Aim of the task:
Search the listing for the word "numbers" and return each line that contains it.

Source material Start Marker

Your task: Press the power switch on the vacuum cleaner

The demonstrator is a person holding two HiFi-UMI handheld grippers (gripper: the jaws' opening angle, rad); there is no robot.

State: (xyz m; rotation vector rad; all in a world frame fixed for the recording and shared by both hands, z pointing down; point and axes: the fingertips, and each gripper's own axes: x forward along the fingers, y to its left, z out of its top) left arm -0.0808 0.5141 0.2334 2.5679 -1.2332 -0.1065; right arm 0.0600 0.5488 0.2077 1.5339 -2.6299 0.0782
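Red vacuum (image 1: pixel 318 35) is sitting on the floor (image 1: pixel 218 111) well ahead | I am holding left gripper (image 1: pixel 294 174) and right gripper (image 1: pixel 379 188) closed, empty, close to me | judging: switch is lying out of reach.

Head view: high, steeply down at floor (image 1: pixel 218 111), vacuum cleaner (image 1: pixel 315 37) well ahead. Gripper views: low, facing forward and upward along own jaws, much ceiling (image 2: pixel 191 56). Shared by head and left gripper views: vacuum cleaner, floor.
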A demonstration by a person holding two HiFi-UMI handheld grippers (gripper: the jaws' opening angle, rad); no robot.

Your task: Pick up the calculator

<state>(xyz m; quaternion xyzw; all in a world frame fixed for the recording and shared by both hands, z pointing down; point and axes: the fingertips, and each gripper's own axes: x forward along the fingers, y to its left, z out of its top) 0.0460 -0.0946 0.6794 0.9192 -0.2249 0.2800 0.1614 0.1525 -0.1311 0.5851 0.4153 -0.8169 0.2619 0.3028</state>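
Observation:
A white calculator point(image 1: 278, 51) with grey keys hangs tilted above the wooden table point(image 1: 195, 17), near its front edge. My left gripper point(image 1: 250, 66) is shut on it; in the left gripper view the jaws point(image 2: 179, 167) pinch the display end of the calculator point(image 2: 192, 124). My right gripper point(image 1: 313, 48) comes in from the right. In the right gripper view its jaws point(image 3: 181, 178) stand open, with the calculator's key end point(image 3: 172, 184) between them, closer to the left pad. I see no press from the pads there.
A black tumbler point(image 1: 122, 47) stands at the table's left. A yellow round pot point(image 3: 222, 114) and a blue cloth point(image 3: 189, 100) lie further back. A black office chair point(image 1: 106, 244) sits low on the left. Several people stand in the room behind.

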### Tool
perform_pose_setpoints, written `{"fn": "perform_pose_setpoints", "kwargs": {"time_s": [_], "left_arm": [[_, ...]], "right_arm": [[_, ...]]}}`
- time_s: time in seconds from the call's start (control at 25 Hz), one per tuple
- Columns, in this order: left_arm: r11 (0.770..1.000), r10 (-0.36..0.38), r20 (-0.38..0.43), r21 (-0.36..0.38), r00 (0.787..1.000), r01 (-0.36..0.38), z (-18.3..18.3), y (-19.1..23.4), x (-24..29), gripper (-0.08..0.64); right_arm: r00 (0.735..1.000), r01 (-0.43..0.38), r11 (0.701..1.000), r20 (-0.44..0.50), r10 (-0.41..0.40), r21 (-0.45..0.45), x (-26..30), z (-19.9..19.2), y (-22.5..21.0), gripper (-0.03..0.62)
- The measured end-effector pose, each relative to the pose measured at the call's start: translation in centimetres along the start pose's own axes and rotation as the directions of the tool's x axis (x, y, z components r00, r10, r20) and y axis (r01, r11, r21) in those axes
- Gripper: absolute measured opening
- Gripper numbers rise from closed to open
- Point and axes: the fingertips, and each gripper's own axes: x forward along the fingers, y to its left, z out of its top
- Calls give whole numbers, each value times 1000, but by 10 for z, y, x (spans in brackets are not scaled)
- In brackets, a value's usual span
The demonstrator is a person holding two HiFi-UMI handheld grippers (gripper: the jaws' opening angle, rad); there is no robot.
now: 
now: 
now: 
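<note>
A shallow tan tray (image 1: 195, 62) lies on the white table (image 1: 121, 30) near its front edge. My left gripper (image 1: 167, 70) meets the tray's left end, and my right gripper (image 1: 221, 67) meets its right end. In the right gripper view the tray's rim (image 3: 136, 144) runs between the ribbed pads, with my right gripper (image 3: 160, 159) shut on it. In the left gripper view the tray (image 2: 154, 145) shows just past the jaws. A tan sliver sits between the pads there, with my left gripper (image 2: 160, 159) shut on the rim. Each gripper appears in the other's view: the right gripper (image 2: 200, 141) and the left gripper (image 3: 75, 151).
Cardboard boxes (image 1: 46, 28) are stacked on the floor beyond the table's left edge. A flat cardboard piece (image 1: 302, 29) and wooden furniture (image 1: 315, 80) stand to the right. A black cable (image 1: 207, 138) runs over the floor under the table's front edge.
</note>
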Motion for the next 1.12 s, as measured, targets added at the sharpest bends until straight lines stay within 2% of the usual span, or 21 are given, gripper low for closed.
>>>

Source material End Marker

Expected answer:
- Gripper numbers rise from closed to open
- Calls give whole numbers, each value times 1000, but by 10 for z, y, x (spans in brackets are not scaled)

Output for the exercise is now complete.